(Instructions for the task): All of the data below should be returned exactly.

*** Opening of Available data ***

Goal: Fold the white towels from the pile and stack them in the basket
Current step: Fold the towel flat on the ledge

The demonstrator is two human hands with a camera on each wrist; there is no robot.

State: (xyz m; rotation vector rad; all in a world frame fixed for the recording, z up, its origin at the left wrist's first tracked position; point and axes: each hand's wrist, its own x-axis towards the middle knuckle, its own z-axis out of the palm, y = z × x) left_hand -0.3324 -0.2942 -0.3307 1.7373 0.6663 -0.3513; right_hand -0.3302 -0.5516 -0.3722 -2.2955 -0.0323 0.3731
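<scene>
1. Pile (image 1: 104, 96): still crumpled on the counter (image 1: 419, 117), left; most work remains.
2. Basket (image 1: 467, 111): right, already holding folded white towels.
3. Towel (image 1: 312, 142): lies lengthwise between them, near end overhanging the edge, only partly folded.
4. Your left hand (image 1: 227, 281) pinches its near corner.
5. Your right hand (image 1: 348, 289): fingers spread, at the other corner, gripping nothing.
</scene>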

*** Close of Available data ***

(Solved problem):
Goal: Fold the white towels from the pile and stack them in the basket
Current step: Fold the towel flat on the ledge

The demonstrator is two human hands with a camera on each wrist; there is no robot.

State: (xyz m; rotation vector rad; all in a world frame fixed for the recording, z up, its origin at the left wrist's first tracked position; point and axes: each hand's wrist, its own x-axis towards the middle knuckle, its own z-axis out of the palm, y = z × x) left_hand -0.3324 -0.2942 -0.3307 1.7373 0.6663 -0.3513; right_hand -0.3302 -0.5516 -0.3722 -2.2955 -0.0323 0.3731
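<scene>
1. Pile (image 1: 104, 96): still crumpled on the counter (image 1: 419, 117), left; most work remains.
2. Basket (image 1: 467, 111): right, already holding folded white towels.
3. Towel (image 1: 312, 142): lies lengthwise between them, near end overhanging the edge, only partly folded.
4. Your left hand (image 1: 227, 281) pinches its near corner.
5. Your right hand (image 1: 348, 289): fingers spread, at the other corner, gripping nothing.
</scene>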

No additional output is needed.